> **Work order**: Your task is to copy the stretch of lines in the records below that begins with the line containing "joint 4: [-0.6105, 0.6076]" and ends with the line containing "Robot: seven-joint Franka", exactly as written, with nothing added.

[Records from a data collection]
------------------------------------------------------------

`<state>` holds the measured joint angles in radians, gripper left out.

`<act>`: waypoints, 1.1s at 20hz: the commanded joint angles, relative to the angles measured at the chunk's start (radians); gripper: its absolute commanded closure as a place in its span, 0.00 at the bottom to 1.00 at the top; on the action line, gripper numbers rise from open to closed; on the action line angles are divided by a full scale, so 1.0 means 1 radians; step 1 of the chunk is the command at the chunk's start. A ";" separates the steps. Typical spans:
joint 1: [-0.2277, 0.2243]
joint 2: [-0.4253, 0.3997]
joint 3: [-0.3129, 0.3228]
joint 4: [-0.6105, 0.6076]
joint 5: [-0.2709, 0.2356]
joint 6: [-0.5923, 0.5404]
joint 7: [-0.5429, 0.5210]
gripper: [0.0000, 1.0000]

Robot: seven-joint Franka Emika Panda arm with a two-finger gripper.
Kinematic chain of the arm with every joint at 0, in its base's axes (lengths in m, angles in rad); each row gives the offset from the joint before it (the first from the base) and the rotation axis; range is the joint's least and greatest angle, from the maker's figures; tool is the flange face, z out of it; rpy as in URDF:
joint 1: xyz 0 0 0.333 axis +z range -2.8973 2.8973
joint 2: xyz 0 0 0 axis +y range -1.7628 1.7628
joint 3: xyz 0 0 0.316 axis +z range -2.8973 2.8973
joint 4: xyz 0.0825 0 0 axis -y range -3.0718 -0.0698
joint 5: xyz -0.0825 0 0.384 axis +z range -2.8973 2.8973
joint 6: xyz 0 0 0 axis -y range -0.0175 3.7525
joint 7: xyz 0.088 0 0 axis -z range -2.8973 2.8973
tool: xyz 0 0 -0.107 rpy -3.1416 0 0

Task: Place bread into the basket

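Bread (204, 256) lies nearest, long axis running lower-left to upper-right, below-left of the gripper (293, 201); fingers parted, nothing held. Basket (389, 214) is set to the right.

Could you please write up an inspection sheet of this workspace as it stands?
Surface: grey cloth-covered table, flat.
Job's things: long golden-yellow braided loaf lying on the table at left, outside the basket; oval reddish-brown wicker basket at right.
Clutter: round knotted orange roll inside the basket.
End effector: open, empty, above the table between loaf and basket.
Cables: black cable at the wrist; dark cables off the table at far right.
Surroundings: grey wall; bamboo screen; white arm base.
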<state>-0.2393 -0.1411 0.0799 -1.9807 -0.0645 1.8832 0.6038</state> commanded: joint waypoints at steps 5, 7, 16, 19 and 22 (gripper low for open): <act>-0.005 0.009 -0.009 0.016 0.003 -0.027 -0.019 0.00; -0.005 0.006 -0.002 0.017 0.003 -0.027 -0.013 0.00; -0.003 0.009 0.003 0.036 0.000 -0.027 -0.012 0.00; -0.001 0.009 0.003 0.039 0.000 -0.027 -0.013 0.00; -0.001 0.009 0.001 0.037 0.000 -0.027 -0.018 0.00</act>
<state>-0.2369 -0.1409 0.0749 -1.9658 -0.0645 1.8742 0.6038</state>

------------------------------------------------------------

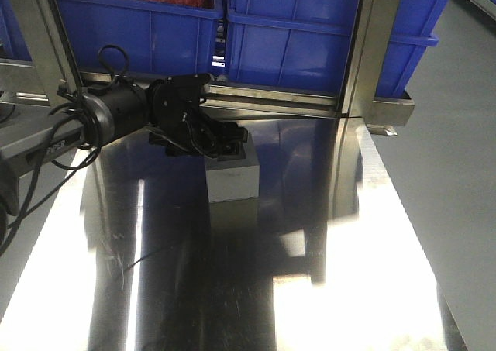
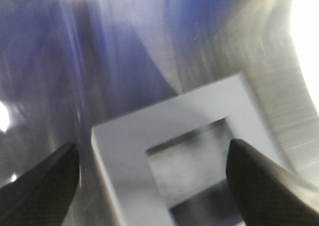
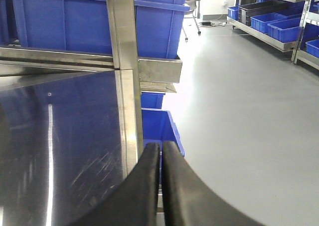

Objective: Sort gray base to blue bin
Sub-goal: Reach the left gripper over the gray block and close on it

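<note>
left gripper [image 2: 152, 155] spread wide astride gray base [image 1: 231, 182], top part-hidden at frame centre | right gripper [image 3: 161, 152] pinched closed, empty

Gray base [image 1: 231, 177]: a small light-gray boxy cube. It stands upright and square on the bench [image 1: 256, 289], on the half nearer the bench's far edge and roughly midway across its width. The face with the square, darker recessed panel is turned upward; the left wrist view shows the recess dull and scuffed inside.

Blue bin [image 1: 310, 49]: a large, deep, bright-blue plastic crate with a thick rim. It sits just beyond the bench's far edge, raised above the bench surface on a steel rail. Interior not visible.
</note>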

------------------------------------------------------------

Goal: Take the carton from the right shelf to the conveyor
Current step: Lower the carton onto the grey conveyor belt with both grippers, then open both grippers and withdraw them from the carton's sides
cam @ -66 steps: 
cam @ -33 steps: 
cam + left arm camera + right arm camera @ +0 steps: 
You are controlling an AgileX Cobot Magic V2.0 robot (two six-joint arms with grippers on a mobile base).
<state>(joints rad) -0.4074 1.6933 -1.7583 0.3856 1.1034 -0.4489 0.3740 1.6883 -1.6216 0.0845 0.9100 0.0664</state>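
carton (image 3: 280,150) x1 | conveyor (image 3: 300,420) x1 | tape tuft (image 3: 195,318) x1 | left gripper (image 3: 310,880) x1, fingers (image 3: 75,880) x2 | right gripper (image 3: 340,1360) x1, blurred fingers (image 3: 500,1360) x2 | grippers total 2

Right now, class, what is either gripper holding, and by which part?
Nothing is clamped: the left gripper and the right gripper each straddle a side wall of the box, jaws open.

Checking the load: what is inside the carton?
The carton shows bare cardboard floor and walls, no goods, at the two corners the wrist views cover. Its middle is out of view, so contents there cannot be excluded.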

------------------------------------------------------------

> **Solution to this exercise**:
joint 4: [-0.6105, 0.6076]
joint 5: [-0.2709, 0.2356]
joint 6: [-0.5923, 0.5404]
joint 7: [-0.5429, 0.5210]
gripper: [0.0000, 1.0000]

Robot: seven-joint Franka Emika Panda arm with a two-finger gripper.

No further output remains.